The Monday Book: THE COMFORT OF LIES by Randy Susan Myers

This book was in a “Free books” bin at Asheville Public Library. I’d liked her earlier book The Murderer’s Daughters so snagged it. This one is bigger in its character list and plot maneuvers, but like her others, character drives plot. Which is cool.

The two couples and the birth mom/floater in this book are really well drawn. You know them. And you can kind of guess what they’re going to do, but reading how they do it goes from heartbreaking to yelling at the pages “NO DON’T” to laughing because it’s just so funny, what they say as they screw up their own lives.

Dark comedy, or the comedy of human errors, maybe. The premise is that married man Nathan has an affair with Tia, then goes back to his wife. Tia adopts out the resultant daughter, but Nathan’s wife finds out when she opens a letter addressed to her husband. And then finds the adoptive parents, and it just goes kablooey from there. This is a finely chiseled portrait of marriages falling apart and people making choices based on very real issues, some of them rather like watching a train wreck in slow motion.

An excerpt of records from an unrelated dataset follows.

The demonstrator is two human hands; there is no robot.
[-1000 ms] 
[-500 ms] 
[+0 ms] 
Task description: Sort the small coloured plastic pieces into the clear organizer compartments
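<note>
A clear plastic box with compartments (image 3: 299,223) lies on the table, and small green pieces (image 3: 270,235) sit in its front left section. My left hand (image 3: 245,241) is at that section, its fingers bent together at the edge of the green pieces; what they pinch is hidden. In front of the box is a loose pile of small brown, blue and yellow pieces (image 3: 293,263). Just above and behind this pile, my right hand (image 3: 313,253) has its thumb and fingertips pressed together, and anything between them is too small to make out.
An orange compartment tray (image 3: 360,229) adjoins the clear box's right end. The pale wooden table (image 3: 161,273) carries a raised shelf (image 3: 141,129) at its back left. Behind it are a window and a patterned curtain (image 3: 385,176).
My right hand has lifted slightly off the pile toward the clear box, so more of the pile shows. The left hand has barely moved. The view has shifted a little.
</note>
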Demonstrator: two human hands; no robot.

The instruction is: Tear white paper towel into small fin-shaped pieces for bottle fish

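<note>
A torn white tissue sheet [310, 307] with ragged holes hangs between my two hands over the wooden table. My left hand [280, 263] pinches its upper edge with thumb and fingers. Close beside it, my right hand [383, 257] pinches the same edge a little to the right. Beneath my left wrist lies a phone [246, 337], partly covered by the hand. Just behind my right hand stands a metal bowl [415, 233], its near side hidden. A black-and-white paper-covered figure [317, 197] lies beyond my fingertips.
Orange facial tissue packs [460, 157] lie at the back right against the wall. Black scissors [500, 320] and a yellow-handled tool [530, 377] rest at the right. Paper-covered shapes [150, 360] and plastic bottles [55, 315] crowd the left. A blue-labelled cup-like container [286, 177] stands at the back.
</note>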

If you like the genre of fiction Brits call “aga saga,” literate portraits of families and people teetering at the edge of crisis, you’ll love The Comfort of Lies.

The Monday Book: THE MURDERER’S DAUGHTERS by Randy Susan Meyers

daughtersThis book came into the bookstore randomly this past fall, and one night in a lighthearted “what will I read next” ramble, I pulled it from the bookshelf …

… and lost my weekend. Murder’s Daughters is one of those “don’t get up” books where your life partner is going to need to bring you sandwiches. (S/he will if you promise to do the same when it’s his or her turn to read the book.) The plot moves pretty quickly for being as psychology-driven as it is, something I really enjoyed. I like analytical books, but they can drag. This one did not. What’s going to happen next was always on my mind as I carried it into the bathroom, read it at the kitchen table, ignored customers in the bookstore the first time they said hello.

The premise is straightforward: a man loses control and kills his wife, but the only reason he’s able to is that one of his two daughters–a mere child–opens the door for him. Everything else in the dysfunction junction tale that follows stems from that moment. And there are some lovely human psychology moments. How the girls get out of the children’s home they get stuck in –because their blood family doesn’t step up to the plate–is so compelling and so true to humanity that I cried.

The ways in which the two girls so differently handle their subsequent relationship with their father is interesting, but more compelling to me was the depiction of their growing up years in a group home, and how they related to each other by in turns being maternal and manipulative. The girls are well-drawn characters. Great characters drive great plots.

Meyers puts the synopsis of the book well on her website (http://www.randysusanmeyers.com/the-murderers-daughters/): “The Murderer’s Daughters is narrated in turn by Merry and Lulu [the daughters]. The book follows the sisters as children, as young women, and as adults, always asking how far forgiveness can stretch, while exploring sibling loyalty, the aftermath of family violence, and the reality of redemption.”

BTW Meyers has links to buy the book on her site. I know y’all will first explore ordering it from your local bookstore, then if needed buy from her Powell’s link; Powell’s is a cool bookstore with excellent business ethics.

On her website you’ll also find links to her new book, The Comfort of Lies. If the characters are as well-drawn as Merry and Lulu, it will be a great read. Clear a weekend.